L’appel au secours de la communauté des pêcheurs a été entendu au delà de leur attente. Les réseaux sociaux ne sont pas demeurés en reste, ils ont relayé les inquiétudes et la colère des pêcheurs au point d’en faire le buzz ! Le petit mouvement d’humeur des pêcheurs pour la défense de notre écosystème marin s’est transformé en un élan citoyen dénonçant les agissements de ceux qui détruisent impunément l’environnement et de ceux qui laissent faire… Ibrahim Mougga, président du syndicat des pêcheurs d’Obock, a été en première ligne pour défendre un mode de pêche respectueux de l’environnement, s’opposant frontalement à la pêche industrielle. Pour rappel, nos écosystèmes marins sont fascinants, riches par la qualité de leur couverture de corail (entre 80 et 90%) et leur biodiversité. Ce patrimoine marin exceptionnel aurait pu être mis en danger irréversiblement sans le cri et la mobilisation des amoureux de la mer.
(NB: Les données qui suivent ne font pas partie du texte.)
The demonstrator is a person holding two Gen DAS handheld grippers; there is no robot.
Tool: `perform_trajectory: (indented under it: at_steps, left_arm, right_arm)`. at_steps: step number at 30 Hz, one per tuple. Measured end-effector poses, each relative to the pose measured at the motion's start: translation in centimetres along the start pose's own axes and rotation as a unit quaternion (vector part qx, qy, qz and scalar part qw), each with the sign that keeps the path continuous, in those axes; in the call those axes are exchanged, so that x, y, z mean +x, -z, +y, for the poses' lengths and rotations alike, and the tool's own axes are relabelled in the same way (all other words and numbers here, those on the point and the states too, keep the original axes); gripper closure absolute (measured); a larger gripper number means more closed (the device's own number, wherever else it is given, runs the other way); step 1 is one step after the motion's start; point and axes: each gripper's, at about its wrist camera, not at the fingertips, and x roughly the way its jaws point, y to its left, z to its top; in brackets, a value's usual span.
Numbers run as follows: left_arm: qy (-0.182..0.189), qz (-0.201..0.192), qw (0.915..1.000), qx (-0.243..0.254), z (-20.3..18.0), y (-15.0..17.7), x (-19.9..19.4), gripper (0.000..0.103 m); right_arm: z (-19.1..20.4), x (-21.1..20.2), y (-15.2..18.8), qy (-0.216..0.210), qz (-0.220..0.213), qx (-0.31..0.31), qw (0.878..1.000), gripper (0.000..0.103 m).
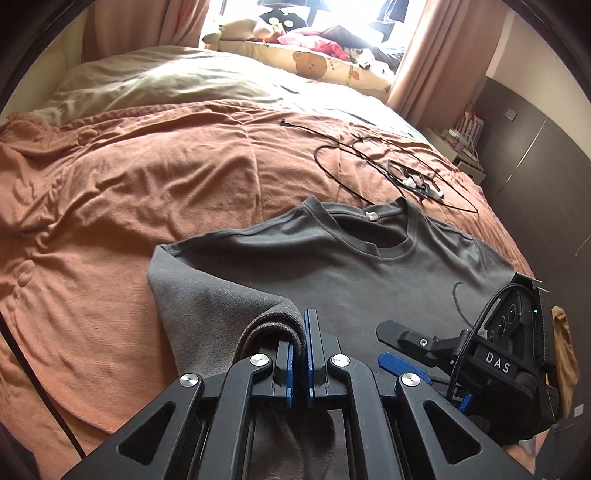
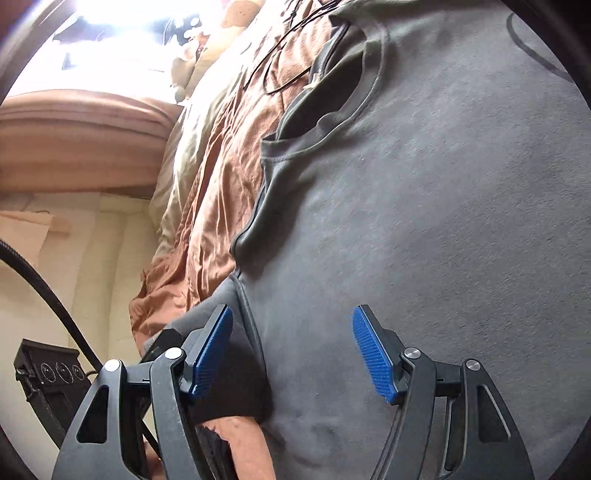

Cette forte mobilisation de la population dans son ensemble n’est pas dénuée de bon sens. L’interdiction de la pêche au chalut en République de Djibouti a été dictée par l’écologie marine particulière de notre pays. Un rapport publié en 2013 [2] nous apprend que « Djibouti dispose d’une côte de quelque 380 km et revendique une zone économique exclusive (ZEE) d’environ 7190 km2 comprenant un plateau continental (sur une frange de 12-15 km et une profondeur de 50m) de 2490 km2 où sont concentrées la plupart des ressources halieutiques. La nature rocheuse de ses côtes et l’étroitesse de son plateau continental en limitant cependant les possibilités de chalutage. C’est pourquoi les autorités compétentes y interdisent la pêche industrielle au profit de la pêche artisanale ».

Flotille de dix chalutiers en rade de Djibouti.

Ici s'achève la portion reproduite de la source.